ECLI:NL:RVS:2008:BD6078
Raad van State
- Eerste aanleg - meervoudig
- W.C.E. Hammerstein-Schoonderwoerd
- M.W.L. Simons-Vinckx
- G.N. Roes
- Rechtspraak.nl
Vergunningverlening voor koffiebranderij en niet-ontvankelijkheid beroep
In deze zaak gaat het om de vergunningverlening door het college van burgemeester en wethouders van Haarlemmermeer voor het oprichten en in werking hebben van een koffiebranderij. Het college heeft op 21 augustus 2007 een vergunning verleend aan [vergunninghouder], welke op 23 augustus 2007 ter inzage is gelegd.
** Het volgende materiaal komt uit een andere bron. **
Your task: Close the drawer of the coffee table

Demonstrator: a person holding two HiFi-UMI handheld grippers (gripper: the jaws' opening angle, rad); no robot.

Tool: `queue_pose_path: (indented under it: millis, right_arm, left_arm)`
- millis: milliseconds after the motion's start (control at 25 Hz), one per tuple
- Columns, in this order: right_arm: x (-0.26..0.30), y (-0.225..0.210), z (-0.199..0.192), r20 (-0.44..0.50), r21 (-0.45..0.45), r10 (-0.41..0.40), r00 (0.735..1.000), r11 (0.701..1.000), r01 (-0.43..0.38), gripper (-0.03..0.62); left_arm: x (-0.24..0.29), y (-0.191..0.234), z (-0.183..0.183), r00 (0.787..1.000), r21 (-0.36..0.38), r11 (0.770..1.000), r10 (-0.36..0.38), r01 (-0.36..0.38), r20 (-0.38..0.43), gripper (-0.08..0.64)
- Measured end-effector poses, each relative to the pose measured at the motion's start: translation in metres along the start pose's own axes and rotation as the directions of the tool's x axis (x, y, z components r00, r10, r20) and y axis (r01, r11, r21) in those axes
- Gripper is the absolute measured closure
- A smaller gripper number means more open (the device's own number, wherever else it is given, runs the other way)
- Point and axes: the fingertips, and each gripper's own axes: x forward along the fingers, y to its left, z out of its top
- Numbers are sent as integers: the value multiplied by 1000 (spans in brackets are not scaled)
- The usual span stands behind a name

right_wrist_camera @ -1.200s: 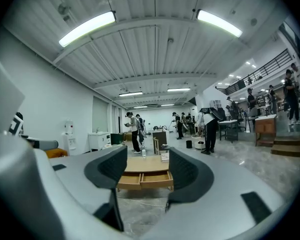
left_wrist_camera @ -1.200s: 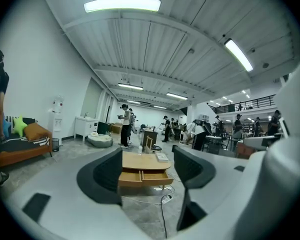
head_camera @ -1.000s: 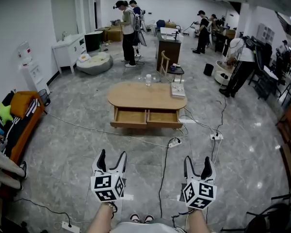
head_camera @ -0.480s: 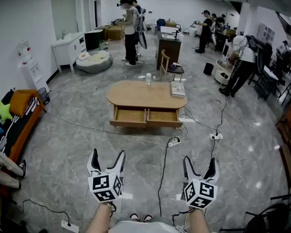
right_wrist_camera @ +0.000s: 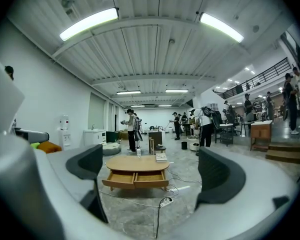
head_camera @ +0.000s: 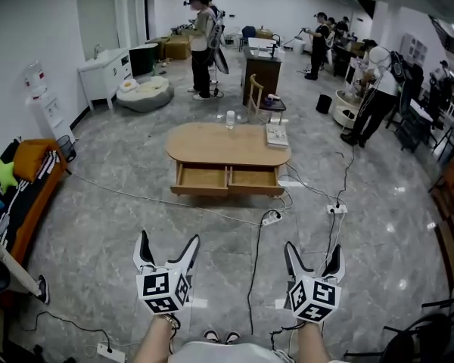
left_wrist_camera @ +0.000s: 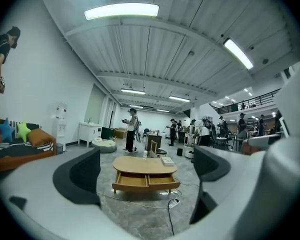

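Orange sofa [head_camera: 47, 199] — white power strip [head_camera: 271, 218]

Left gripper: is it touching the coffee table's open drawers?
Apart. The head view shows the left gripper well short of the drawers, grey floor between them; its jaws have just been opening, nothing between them.

Looks like a big open lab or studio hall dressed up with home furniture. Has a polished grey stone floor [head_camera: 113, 233], bare white walls [head_camera: 23, 36] and a high ribbed ceiling [left_wrist_camera: 155, 49] with strip lights [left_wrist_camera: 121, 11]. Holds living-room pieces set well apart: a wooden coffee table [head_camera: 228, 145], an orange sofa [head_camera: 32, 181] with cushions [head_camera: 4, 176], a floor cushion [head_camera: 144, 94], a white cabinet [head_camera: 106, 72], a water dispenser [head_camera: 44, 100]. Shows cables [head_camera: 251, 278] and power strips [head_camera: 271, 219] trailing over the floor, several people [head_camera: 200, 40] standing in small groups at the far end, and a railed upper gallery [right_wrist_camera: 262, 78].
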Motion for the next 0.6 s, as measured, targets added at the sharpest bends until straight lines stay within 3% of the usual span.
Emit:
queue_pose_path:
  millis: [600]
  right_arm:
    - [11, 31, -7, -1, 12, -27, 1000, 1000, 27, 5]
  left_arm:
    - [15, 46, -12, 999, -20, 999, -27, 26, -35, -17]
Tegen deze vergunning hebben [appellanten] op 1 oktober 2007 beroep ingesteld bij de Raad van State, waarbij de gronden van het beroep op 1 november 2007 zijn aangevuld. Tijdens de zitting op 24 juni 2008 zijn de appellanten vertegenwoordigd door mr. L. Lancée en een deskundige, terwijl het college werd vertegenwoordigd door mr. ing. E. de Vilder en G. Ritstier. Ook de vergunninghouder was aanwezig, vertegenwoordigd door mr. I.F.M. Kwint en een deskundige.
De Raad van State heeft overwogen dat op 1 januari 2008 het Activiteitenbesluit in werking is getreden, waardoor voor de vergunde activiteiten geen vergunning meer vereist is. Dit heeft geleid tot de conclusie dat de verleende vergunning is vervallen, omdat deze vóór 1 januari 2008 niet onherroepelijk was. De Raad van State heeft vastgesteld dat [appellanten] geen belang meer hebben bij de beoordeling van het bestreden besluit, wat heeft geleid tot de niet-ontvankelijkheid van het beroep. De Raad heeft ook geoordeeld dat er geen aanleiding is voor een proceskostenveroordeling.
De uitspraak is gedaan in naam der Koningin en is openbaar uitgesproken op 2 juli 2008.